Community health workers (CHWs) bridge the gap betwixt the main care office and the customs and may be a viable resource for reinforcing obesity prevention efforts once families go out the doctor's office. CHWs are typically individuals from inside a community who share many demographic similarities and life experiences with their target audience [33]. As a trusted fellow member of a community, CHWs are able to offer culturally appropriate wellness instruction, counseling, and social support that can facilitate access to information and resource [34]. CHWs are being used extensively to accost disease and instance management, wellness information transfer, and health promotion and have been effective in promoting behavior change in multiple settings [35]. CHWs have had a positive influence on diabetes self-management [36] and breastfeeding outcomes [37] likewise as on general nutrition knowledge and dietary intake behaviors among Latinos. A question that remains unanswered is whether CHWs tin enhance obesity prevention outcomes higher up and beyond what can be achieved through chief intendance.

The present study is a randomized controlled trial designed to examine the efficacy of Steps to Growing Up Healthy, a master care based obesity prevention program that utilizes a motivational interviewing framework and selected behavioral strategies to reduce obesogenic behaviors in Latino and Black children 2-4 years of historic period. The behavioral targets are reducing/eliminating sugar sweetened beverage consumption, changing the type and/or corporeality of milk consumed, decreasing screen time to less than ii hours per day, and increasing physical activity to at least 60 minutes per solar day. The primary goal of this study is to examine whether repeated doses of cursory motivational counseling delivered by primary care clinicians and nurses to mothers of young children are sufficient to forbid/reverse childhood obesity in this high risk group or if monthly contacts with a CHW via either telephone or home visits enhances any observed intervention effects. This project is innovative in that the initial obesity prevention activities are embedded in the context of routine clinic visits and are tested in combination with two modalities for providing CHW back up.
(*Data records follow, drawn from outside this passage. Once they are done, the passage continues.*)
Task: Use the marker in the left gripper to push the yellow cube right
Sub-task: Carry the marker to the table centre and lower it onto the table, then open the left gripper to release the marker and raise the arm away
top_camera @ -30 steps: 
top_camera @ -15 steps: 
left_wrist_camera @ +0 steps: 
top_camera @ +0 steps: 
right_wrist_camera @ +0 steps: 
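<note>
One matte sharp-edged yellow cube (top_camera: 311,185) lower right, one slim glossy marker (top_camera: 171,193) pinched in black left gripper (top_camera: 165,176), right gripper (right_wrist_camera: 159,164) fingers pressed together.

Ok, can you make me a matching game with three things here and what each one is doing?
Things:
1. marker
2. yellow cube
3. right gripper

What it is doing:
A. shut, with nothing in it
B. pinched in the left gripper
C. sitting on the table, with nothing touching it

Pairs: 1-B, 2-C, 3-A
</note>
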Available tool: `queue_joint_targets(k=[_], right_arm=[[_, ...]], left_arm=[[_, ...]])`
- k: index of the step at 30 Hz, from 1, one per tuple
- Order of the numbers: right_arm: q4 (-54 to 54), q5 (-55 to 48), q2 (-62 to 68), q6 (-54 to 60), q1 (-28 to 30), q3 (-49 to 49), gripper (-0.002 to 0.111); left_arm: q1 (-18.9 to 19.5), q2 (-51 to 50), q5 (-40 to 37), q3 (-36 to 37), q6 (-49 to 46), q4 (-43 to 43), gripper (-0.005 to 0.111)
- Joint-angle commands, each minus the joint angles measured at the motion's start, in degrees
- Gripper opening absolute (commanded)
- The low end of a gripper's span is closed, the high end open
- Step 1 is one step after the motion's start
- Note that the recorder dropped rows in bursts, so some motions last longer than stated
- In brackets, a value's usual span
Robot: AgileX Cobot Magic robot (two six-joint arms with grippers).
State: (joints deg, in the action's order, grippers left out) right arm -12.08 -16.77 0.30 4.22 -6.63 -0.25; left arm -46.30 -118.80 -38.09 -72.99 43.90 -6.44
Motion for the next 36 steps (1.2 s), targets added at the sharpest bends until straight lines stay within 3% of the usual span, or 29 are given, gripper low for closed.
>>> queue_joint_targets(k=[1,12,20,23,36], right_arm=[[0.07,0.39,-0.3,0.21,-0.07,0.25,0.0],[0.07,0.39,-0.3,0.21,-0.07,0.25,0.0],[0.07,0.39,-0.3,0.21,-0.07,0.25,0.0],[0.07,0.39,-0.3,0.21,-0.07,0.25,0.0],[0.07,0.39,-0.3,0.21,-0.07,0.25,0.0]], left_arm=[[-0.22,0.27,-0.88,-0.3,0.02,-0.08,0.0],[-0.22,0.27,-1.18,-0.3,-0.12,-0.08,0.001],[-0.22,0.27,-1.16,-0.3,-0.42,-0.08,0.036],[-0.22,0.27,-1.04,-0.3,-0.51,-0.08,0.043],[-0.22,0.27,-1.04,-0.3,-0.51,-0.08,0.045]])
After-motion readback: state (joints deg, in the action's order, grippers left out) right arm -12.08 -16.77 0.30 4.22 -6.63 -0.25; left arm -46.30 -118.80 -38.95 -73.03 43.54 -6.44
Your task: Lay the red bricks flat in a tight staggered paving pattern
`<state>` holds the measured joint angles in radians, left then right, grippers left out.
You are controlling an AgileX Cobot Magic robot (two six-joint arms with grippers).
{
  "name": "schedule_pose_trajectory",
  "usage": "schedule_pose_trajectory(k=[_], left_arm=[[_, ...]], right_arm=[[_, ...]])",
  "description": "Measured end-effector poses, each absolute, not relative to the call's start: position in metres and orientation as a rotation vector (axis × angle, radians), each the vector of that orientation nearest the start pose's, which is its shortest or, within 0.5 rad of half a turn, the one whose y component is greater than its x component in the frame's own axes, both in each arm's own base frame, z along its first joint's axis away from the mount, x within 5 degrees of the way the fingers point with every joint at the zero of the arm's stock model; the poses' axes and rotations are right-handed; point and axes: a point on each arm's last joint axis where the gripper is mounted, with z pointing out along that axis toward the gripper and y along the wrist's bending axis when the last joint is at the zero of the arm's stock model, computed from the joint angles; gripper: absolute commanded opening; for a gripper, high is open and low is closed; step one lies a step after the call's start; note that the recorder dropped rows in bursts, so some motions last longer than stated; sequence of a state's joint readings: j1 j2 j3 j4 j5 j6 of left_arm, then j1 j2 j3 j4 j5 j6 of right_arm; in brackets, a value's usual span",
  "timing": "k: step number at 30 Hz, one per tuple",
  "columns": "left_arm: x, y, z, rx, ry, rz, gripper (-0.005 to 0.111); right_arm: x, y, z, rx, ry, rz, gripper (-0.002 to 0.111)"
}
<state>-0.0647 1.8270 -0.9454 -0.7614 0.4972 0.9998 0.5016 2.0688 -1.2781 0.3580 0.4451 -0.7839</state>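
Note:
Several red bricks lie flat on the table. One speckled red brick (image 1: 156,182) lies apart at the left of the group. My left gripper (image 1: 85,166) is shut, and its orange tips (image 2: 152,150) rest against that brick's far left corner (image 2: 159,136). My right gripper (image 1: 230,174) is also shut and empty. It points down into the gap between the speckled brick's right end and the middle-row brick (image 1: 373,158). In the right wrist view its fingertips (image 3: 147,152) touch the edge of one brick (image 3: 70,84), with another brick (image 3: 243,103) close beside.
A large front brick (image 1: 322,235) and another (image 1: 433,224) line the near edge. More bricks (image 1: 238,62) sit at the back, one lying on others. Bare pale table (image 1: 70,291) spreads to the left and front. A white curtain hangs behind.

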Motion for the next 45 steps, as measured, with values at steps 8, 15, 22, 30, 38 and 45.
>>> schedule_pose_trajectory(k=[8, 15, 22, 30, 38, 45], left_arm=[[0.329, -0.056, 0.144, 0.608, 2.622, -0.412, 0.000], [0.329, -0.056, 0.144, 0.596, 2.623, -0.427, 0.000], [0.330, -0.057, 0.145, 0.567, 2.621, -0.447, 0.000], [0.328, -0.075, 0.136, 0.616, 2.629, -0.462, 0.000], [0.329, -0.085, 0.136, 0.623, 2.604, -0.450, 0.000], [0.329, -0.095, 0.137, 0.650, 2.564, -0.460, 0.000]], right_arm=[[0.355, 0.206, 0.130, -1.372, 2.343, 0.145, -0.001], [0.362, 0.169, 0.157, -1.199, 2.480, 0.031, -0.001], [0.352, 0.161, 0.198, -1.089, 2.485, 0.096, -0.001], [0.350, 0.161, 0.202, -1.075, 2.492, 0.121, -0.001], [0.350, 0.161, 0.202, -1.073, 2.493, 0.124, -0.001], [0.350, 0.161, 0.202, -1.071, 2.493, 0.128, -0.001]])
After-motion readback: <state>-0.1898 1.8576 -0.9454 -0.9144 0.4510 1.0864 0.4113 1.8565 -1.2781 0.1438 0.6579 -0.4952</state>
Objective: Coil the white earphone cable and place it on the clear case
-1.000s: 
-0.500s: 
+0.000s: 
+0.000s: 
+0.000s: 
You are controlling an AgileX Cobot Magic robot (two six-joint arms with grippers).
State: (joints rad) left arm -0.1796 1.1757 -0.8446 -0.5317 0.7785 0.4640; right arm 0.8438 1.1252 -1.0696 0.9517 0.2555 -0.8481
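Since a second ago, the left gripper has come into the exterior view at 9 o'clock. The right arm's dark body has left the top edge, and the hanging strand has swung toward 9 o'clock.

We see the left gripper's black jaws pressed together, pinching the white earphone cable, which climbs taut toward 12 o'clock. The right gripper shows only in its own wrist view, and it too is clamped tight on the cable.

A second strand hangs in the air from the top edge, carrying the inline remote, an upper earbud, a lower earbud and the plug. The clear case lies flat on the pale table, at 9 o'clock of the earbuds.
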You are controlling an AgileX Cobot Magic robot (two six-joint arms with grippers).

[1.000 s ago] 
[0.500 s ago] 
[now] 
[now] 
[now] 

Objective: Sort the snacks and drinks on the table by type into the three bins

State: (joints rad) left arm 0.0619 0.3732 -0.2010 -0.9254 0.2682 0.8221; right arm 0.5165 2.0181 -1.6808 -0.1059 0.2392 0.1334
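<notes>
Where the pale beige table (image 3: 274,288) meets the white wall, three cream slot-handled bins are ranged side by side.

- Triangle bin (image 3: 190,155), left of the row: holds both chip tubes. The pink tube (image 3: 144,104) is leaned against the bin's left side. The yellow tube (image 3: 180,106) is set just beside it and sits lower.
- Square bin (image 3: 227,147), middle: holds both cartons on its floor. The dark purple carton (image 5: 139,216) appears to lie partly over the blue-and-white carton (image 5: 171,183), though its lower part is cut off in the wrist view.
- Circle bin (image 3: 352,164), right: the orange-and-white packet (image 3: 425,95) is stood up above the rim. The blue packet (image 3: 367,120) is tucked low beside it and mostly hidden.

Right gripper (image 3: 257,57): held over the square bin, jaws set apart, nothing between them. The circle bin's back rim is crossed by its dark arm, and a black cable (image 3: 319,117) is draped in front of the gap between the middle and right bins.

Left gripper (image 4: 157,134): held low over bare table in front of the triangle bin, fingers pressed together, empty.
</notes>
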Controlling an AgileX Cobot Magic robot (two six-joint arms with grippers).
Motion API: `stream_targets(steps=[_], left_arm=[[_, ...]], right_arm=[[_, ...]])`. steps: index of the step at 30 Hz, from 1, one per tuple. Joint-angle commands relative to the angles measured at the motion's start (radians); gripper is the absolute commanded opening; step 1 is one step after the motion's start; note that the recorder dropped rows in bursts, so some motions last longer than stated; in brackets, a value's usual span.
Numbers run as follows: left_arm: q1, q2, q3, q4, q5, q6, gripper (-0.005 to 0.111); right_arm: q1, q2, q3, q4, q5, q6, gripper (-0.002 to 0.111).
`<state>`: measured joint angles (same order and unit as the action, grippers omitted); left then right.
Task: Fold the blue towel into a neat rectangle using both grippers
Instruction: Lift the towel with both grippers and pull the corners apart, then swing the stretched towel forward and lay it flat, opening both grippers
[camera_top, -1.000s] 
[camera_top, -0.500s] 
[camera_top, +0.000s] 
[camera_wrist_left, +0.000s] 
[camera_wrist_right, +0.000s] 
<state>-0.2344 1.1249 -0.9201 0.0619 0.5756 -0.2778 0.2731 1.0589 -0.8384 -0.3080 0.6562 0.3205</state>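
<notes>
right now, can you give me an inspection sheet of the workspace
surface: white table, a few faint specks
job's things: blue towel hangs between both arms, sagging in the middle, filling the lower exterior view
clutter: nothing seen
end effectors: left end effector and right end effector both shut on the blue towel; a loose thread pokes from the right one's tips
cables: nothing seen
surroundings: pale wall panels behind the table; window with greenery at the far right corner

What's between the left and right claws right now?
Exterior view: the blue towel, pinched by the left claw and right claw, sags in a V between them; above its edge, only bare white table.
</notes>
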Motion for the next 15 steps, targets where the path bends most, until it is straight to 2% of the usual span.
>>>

The written report's focus on preschool age children will also add to the small but growing literature on obesity prevention in this critical developmental window.

Methods/Design

Overview and hypotheses

Latino and Black mother-child dyads (targeted n = 150) are recruited for this 12-month randomized trial at an urban based pediatric primary care clinic (Figure i). Participating dyads are assigned with equal probability to one of three handling conditions: one) brief motivational counseling (BMC) alone delivered past the child's medical team; two) BMC plus monthly phone calls by a CHW (BMC + Phone); or iii) BMC plus monthly abode visits by a CHW (BMC + Home). Dyads are assessed at baseline and 12 months. The primary result is change in the kid'due south BMI percentile. We hypothesize that over the 12-month period both BMC + Telephone and BMC + Home volition produce greater reductions in BMI percentiles than BMC and that BMC + Home will produce greater reductions in BMI percentiles than BMC + Phone. The written report protocol was reviewed by the Scientific Review Commission at Connecticut Children'southward Medical Center (CCMC) in Hartford, CT and received full blessing by CCMC'due south Institutional Review Board.

Figure one
figure 1

Study flow.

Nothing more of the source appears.